CERPEN DI PERPUS

Cerita kemaren yang membuat saya sulit untuk melupakannya. Cerita ini saya dapatkan ketika ada di Perpustakaan Al-Qolam. Ketika itu ada palayan yang menurut saya sangat cantik. Dia pegawai baru yang menggantikan ibu pegawai yang sudah tua yang menurut saya sudah tidak pantas lagi. Wanita pangganti ini wajahnya masih asing dan tidak pernah kelihatan sepertinya.

“Bak …, apakah di sini ada buku filsafat ilmu?”  saya mencoba bertanya padanya.

Perempuan itu kaget melihati saya. Saya yang berbaju ala gembel dan celana sobek di lutut dia sangka saya maling, mengkin. Matanya melotot melihati saya ketika itu namun saya memandangnya tidak begitu juga. Saya melihati parasnya yang begitu cantik itu. Saya berfikir mungkin perempuan secantik ini baru saya temukan pada kali ini. Dan selama kuliah tidak ada perempuan seperti dia.

“Mungkin di sebelah timur itu, Mas …, coba sampean ke sana,” ujarnya sambil menunjuk.

Melihati tangan yang ditunjukkannya di sebelah mata saya membuat saya geregetan. Tangan yang kuning, berisi, dan  lembut, saya pandangi terus. Tidak sabar dengan tangan yang indah itu saya berusaha menggapainya dengan memegangi tangan itu sambil berkata,

“Ayo, bak …, antarkan saya ketempatnya,” ajak saya sambil memigang tanyannya.

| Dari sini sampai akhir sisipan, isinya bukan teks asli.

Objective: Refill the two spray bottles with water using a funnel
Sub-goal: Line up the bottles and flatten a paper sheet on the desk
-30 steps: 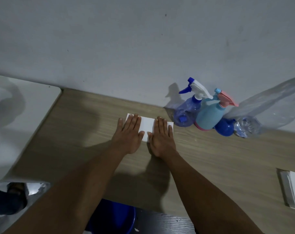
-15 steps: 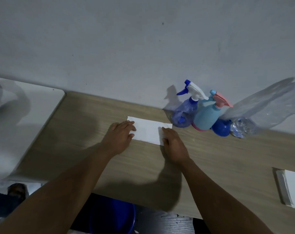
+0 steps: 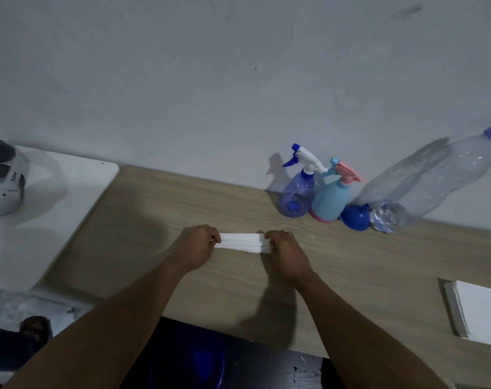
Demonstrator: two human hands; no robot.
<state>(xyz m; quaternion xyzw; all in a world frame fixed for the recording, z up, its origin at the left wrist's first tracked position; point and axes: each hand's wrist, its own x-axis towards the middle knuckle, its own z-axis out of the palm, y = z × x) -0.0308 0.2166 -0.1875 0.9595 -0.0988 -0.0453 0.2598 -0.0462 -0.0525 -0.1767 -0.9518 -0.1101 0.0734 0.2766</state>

Melihati tangannya saya sentuh, dia merasa geram. Orang-orang yang ada di tempat itu langsung melihati saya. Mereka memperlihatkan wajah-wajah yang geram juga. Melihatinya saya merasa gemetaran dan takut. Tidak terasa tangan wanita itu masih ada di genggaman saya. Melihati pandangan-pandangan itu saya semakin gemetaran dan semakin kuat juga genggam saya pada tangannya.

“MAS…, tolong lepaskan tanganku,” ujarnya sambil memberontak sedikit.

Saya pun berlagak tidak paham maksudnya walaupun terasa ayunan tangan lembutnya itu. Wajah saya pandangkan pada buku-buku yang ada di samping saya.

“MAS …! lepaskan tanganku!” teriyaknya sambil melayangkan tangan satunya pada pipi saya.

Melihati tangan yang sedang meleyang membuat saya tercengang. Tangan yang begitu besarnya beberapa detik lagi akan menempel di pipi, pikir saya. Dengan kekuatan penuh dia lepaskan tangannya itu sembari menggenggam jari-jarinya dengan kuat dan sekarang beberapa senti lagi akan menempel, menghinggap pada pipi saya.

“Dokk,” bunyi itu menghinggap di atas kepala saya.

Saya merasakan sangat sakit sekali. Saya usap perlahan-lahan kepala yang sakit itu dengan mata terpejam. Setelah saya buka ternyata buku setebal Kamus Munawwir telah jatuh di kepala saya yang lagi tidur enak di bawahnya.